▸ **Given information**
--- START ---

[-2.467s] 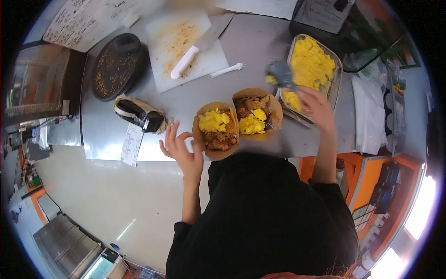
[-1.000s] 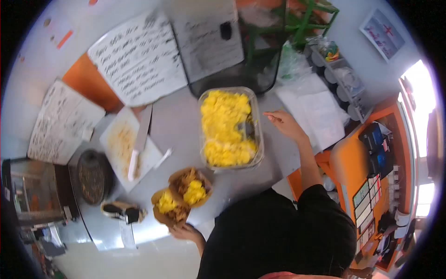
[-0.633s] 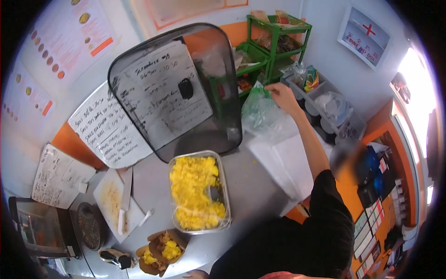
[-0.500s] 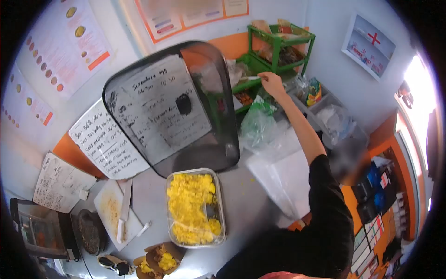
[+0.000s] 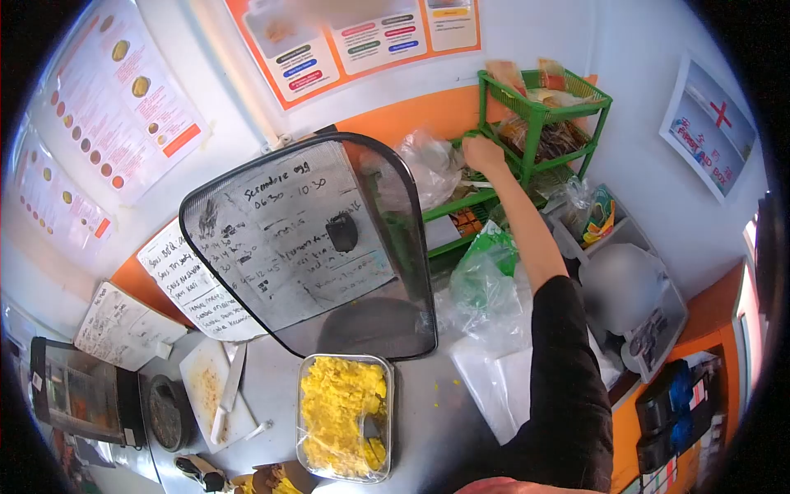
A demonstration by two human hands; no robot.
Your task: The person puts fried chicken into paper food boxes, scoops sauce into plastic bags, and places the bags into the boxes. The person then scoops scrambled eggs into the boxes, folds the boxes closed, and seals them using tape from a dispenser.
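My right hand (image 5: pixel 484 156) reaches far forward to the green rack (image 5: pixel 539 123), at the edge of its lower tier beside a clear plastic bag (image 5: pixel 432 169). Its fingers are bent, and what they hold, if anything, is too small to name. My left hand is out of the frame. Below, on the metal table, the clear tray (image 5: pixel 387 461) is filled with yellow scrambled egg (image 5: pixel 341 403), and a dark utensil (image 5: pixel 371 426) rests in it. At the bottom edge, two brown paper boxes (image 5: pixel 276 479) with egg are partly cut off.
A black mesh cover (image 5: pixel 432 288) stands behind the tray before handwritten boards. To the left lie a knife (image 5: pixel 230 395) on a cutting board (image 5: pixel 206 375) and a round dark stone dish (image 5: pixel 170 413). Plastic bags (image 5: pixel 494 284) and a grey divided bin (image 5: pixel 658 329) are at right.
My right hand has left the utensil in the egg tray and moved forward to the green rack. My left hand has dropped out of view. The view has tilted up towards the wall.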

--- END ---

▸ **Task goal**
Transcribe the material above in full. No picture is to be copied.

▸ **Response area**
[-2.467s] 
[-1.000s] 
[-0.633s] 
[-0.500s] 
[+0.000s] 
A demonstration by two human hands; no robot.
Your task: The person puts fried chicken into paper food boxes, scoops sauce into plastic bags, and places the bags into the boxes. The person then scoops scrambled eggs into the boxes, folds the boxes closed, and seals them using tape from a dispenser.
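My right hand (image 5: pixel 484 156) reaches far forward to the green rack (image 5: pixel 539 123), at the edge of its lower tier beside a clear plastic bag (image 5: pixel 432 169). Its fingers are bent, and what they hold, if anything, is too small to name. My left hand is out of the frame. Below, on the metal table, the clear tray (image 5: pixel 387 461) is filled with yellow scrambled egg (image 5: pixel 341 403), and a dark utensil (image 5: pixel 371 426) rests in it. At the bottom edge, two brown paper boxes (image 5: pixel 276 479) with egg are partly cut off.
A black mesh cover (image 5: pixel 432 288) stands behind the tray before handwritten boards. To the left lie a knife (image 5: pixel 230 395) on a cutting board (image 5: pixel 206 375) and a round dark stone dish (image 5: pixel 170 413). Plastic bags (image 5: pixel 494 284) and a grey divided bin (image 5: pixel 658 329) are at right.
My right hand has left the utensil in the egg tray and moved forward to the green rack. My left hand has dropped out of view. The view has tilted up towards the wall.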

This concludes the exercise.